- _What you need to do_
From the entries that follow, report every line in which "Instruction" occurs.

- _Entries supplied_
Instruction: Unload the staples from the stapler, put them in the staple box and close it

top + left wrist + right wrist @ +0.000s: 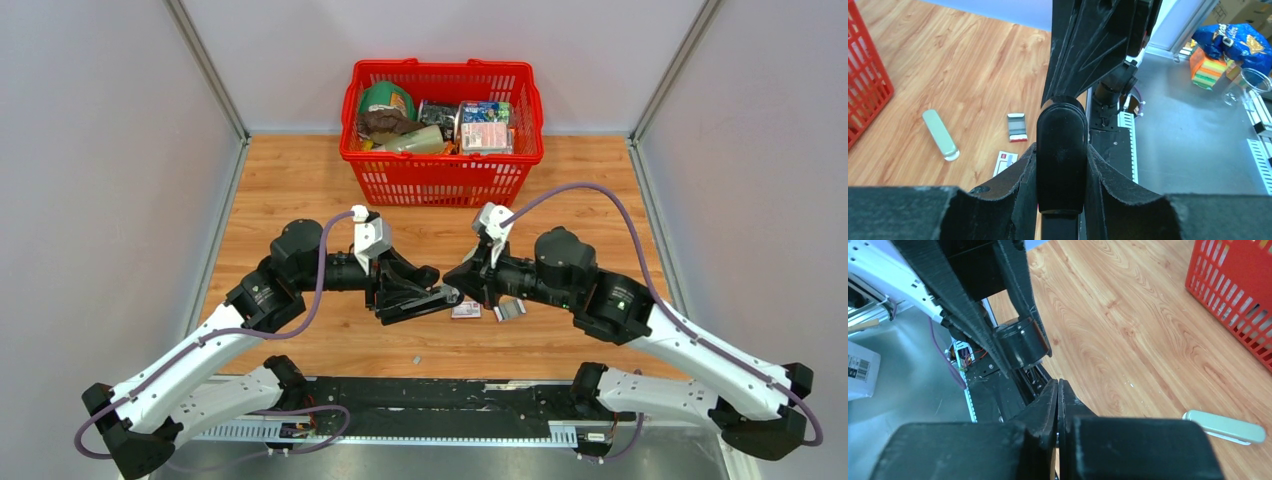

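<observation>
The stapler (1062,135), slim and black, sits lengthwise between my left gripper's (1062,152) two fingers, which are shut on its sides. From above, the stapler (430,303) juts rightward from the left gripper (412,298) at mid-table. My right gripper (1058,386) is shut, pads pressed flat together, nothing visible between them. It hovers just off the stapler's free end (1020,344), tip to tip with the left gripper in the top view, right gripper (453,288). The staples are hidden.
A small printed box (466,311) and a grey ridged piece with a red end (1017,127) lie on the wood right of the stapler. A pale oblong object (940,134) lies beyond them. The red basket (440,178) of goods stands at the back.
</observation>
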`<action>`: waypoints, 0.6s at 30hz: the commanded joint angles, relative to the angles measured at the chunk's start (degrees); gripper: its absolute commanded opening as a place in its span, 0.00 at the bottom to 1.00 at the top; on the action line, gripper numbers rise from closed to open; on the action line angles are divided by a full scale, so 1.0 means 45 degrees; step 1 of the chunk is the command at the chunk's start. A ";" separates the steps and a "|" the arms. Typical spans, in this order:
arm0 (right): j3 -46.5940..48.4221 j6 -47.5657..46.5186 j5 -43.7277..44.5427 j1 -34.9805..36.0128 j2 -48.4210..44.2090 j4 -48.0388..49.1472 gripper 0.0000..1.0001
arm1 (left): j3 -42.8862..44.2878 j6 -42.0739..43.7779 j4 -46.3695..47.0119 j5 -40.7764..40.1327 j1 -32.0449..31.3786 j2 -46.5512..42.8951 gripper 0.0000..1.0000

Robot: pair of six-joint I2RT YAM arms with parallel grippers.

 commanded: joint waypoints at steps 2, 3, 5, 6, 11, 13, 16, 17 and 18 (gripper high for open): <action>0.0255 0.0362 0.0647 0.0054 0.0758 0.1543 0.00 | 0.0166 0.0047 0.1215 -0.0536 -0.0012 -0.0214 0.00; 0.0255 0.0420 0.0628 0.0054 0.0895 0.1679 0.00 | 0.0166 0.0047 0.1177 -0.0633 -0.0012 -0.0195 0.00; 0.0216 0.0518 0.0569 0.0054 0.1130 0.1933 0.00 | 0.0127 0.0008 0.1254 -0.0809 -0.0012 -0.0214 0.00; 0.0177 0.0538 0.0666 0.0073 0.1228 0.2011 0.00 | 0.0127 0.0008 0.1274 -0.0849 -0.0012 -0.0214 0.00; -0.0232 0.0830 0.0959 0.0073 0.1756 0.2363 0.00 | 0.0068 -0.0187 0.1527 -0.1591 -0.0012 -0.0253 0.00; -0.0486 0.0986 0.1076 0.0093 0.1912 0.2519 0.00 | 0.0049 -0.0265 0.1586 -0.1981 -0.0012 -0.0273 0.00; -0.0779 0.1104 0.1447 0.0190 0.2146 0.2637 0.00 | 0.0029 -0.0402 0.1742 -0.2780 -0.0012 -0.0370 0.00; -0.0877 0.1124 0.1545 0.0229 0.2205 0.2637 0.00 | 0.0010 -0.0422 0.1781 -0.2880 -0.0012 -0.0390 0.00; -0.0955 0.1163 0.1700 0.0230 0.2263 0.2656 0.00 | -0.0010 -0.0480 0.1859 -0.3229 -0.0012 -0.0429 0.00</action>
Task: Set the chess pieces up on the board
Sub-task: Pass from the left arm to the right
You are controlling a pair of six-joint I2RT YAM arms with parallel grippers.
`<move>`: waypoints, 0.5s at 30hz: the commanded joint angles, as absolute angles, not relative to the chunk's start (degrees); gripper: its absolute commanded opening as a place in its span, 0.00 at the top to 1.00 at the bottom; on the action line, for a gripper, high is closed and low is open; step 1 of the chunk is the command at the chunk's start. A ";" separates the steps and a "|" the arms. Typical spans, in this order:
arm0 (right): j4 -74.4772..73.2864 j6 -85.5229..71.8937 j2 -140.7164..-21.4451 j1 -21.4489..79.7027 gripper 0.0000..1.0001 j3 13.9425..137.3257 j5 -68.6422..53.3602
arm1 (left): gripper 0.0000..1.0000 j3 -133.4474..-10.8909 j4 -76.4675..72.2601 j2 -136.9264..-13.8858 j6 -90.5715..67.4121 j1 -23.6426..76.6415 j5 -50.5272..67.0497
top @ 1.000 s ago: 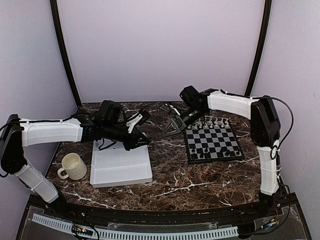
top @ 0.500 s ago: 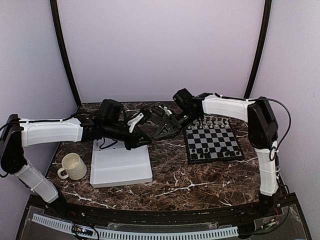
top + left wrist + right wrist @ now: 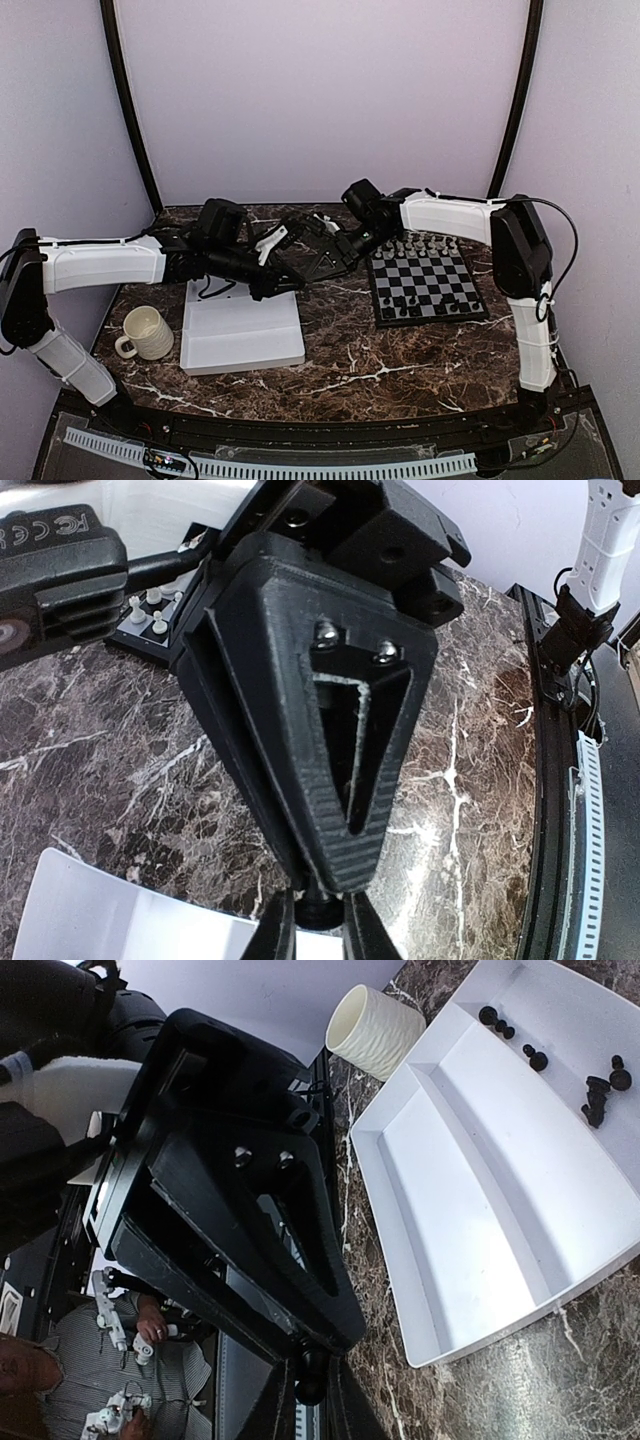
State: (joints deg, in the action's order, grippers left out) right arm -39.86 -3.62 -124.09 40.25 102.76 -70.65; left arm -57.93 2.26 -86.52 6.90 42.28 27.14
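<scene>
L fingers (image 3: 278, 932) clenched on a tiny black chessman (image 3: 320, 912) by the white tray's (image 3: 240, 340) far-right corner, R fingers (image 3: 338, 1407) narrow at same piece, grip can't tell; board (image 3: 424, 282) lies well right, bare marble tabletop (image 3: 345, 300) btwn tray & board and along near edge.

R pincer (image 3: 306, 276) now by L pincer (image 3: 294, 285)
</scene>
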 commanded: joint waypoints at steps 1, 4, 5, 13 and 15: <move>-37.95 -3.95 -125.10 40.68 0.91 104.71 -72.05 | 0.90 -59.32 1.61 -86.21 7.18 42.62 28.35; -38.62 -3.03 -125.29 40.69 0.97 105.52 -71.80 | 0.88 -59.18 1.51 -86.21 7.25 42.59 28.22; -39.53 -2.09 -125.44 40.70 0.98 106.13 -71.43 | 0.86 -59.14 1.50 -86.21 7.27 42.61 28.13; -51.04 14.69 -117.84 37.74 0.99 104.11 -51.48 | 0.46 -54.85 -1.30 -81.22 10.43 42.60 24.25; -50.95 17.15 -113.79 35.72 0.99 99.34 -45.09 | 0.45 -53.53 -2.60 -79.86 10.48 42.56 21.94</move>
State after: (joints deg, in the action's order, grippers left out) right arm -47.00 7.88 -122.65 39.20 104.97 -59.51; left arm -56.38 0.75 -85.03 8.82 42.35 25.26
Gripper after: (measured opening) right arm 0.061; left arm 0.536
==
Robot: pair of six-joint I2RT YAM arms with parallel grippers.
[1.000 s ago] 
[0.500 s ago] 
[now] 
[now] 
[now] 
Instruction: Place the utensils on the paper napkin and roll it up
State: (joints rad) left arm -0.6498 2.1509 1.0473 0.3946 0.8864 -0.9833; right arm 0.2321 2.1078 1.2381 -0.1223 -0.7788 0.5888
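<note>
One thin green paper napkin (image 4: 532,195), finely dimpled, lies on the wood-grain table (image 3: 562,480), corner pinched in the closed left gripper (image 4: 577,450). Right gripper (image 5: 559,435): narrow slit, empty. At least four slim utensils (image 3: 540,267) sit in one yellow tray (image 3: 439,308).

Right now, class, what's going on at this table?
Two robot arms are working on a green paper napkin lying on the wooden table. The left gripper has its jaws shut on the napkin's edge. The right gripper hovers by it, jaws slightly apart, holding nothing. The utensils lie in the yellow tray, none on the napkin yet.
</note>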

- _Solution_
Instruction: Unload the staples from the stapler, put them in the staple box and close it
Instruction: Place the utensils on the paper napkin and roll it up

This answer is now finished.